Is this growing old paranoidly (a word I just invented), embarrassingly or disgracefully? Or should I and my peers, most of whom seem to act to varying degrees as I do, behave more in line with the generation in front of us, swaddled in beige, slowly driving sensible Toyotas, joining the bowling club, shuffling round town with our Zimmers and doting on grandchildren with a passion that transcends our own intellectual and cultural curiosity? Sooner or later we are all going to peg it, but these next couple of decades are uncharted territory for the likes of us who cut our teeth (sic) in the laissez-faire late ‘60s and a lot of us don’t have a nice pension to cushion the blow. Any suggestions?

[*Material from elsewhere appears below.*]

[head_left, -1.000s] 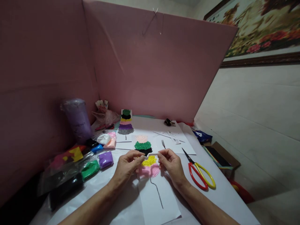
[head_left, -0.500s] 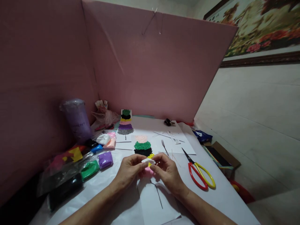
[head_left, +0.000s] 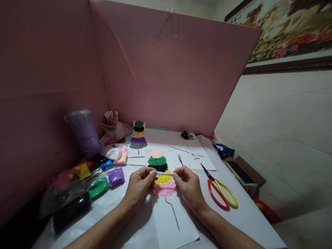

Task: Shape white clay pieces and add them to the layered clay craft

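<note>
A thin white strip of clay (head_left: 163,173) is stretched between my two hands. My left hand (head_left: 138,186) pinches its left end, and my right hand (head_left: 190,188) pinches the right end. Beneath it lies a paper sheet (head_left: 171,221) with textured bands: pale peach at the top, then green (head_left: 157,160), black, yellow (head_left: 163,179) and pink (head_left: 165,188). A dark wavy line runs down the sheet below the pink band.
Scissors (head_left: 220,190) and a fork (head_left: 180,159) lie to the right. Purple (head_left: 116,176) and green (head_left: 99,188) clay packets sit left, near a purple tumbler (head_left: 84,133). Behind are a finished banded picture (head_left: 138,135) and keys (head_left: 186,135).
My hands have moved apart. The white piece between them has gone from a short, wide shape to a long thin strip, uncovering more of the yellow and pink bands.
</note>
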Tool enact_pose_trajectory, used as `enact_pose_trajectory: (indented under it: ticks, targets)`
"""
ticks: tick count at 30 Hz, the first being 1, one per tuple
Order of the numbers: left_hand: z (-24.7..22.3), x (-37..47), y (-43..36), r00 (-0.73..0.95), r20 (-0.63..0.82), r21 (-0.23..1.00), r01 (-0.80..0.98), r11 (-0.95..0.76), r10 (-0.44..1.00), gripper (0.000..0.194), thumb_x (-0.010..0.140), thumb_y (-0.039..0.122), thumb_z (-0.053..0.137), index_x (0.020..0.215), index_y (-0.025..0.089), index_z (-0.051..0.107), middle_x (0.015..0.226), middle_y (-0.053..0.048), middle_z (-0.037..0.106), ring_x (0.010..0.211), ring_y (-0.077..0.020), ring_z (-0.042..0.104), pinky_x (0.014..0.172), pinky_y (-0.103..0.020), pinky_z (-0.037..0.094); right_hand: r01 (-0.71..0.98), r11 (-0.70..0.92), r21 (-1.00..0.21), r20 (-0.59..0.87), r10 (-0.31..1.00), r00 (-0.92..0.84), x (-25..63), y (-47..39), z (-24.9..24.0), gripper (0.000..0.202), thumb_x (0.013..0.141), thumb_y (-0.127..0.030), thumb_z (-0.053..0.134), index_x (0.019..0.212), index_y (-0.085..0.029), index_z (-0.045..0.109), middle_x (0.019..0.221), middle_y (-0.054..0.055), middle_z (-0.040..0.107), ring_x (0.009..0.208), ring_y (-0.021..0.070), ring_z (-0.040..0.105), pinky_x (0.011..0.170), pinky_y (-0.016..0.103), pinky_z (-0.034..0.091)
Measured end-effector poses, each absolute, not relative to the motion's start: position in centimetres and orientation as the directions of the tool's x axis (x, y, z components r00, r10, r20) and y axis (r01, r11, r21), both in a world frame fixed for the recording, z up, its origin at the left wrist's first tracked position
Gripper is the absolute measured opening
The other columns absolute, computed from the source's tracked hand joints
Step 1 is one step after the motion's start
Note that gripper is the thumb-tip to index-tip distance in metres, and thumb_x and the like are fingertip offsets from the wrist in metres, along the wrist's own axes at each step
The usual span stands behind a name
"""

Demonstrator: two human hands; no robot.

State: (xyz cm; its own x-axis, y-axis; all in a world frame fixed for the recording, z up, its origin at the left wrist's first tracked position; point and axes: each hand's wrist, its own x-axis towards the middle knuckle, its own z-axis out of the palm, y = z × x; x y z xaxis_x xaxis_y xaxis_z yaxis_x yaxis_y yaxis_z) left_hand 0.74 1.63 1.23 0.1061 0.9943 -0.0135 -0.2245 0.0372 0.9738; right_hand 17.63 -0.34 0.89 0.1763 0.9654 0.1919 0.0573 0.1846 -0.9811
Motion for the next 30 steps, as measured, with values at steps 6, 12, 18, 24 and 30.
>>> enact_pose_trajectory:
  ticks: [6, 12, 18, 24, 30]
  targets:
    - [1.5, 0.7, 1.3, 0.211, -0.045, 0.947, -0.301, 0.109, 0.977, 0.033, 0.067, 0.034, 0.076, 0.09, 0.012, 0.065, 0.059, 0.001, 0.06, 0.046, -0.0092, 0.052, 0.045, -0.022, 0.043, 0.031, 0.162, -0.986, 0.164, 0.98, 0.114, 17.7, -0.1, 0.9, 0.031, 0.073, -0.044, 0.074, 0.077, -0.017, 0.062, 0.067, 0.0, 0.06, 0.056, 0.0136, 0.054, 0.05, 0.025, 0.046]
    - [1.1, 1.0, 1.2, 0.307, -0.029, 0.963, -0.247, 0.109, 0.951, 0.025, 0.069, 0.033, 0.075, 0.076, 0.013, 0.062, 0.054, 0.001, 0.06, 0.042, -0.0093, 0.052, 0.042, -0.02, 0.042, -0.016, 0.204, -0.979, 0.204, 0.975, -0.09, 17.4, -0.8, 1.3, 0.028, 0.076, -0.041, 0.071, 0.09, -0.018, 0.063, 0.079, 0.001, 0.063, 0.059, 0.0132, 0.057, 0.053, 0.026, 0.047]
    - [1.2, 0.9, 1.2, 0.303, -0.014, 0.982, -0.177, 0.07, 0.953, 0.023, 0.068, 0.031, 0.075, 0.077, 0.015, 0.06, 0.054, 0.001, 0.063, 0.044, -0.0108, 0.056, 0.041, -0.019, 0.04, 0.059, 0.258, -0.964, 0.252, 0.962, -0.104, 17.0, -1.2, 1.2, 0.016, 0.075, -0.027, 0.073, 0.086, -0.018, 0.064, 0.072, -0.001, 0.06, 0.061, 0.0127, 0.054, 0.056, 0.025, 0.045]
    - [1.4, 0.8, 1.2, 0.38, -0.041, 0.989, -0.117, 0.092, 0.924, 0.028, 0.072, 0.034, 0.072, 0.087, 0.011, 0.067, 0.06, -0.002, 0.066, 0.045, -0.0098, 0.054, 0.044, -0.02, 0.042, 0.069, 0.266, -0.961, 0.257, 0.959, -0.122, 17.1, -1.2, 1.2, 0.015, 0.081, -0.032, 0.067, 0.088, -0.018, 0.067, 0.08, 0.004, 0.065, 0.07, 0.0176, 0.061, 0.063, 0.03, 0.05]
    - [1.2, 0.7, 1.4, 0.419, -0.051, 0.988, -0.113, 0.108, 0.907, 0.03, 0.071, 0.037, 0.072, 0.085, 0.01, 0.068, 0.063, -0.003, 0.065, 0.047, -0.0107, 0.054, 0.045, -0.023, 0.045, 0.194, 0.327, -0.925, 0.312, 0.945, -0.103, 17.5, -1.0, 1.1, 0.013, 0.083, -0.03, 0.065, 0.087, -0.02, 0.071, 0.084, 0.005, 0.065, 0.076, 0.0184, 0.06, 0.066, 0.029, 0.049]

And talking of pegging it, today’s Observer has just raised its price from £2.20 to £2.50, a hike justified in a pious little editorial by claiming “it is the only way we can hope to continue to invest in the world’s oldest Sunday newspaper… (and provide) excellence in journalism.” This excellence is doubtless exemplified by page three’s main story about a British businesswoman setting up an “erotic website as an antidote to hardcore sexual imagery” and a double-page spread on London’s “opera wars” between Verdi and Wagner (yawn). But worse still is the Observer Magazine which is now little more than a unctuous showcase for expensive fripperies, fancy food and C-list thesps no-one cares a damn about. If the Observer ditched their magazine, had the balls to drop its price by 50% and put some backbone into their editorial offering my guess is that circulation and thence ad. revenues would rise significantly. But we all know that like its Guardian sibling, their management myopically believe that getting everyone, including their core 45-60 year-old readership, to shell out for an iPad and access it online will be their salvation, no matter how much their thus far failed attempts to do so, and make money out of it, costs them.
So the Observer now costs more than having my copy of the New Yorker air-mailed to me each week, which is beautifully written, far more interesting and arguably news-worthy. But then it’s aimed pretty much at middle-aged readers who want to, and still can, really get their teeth into something.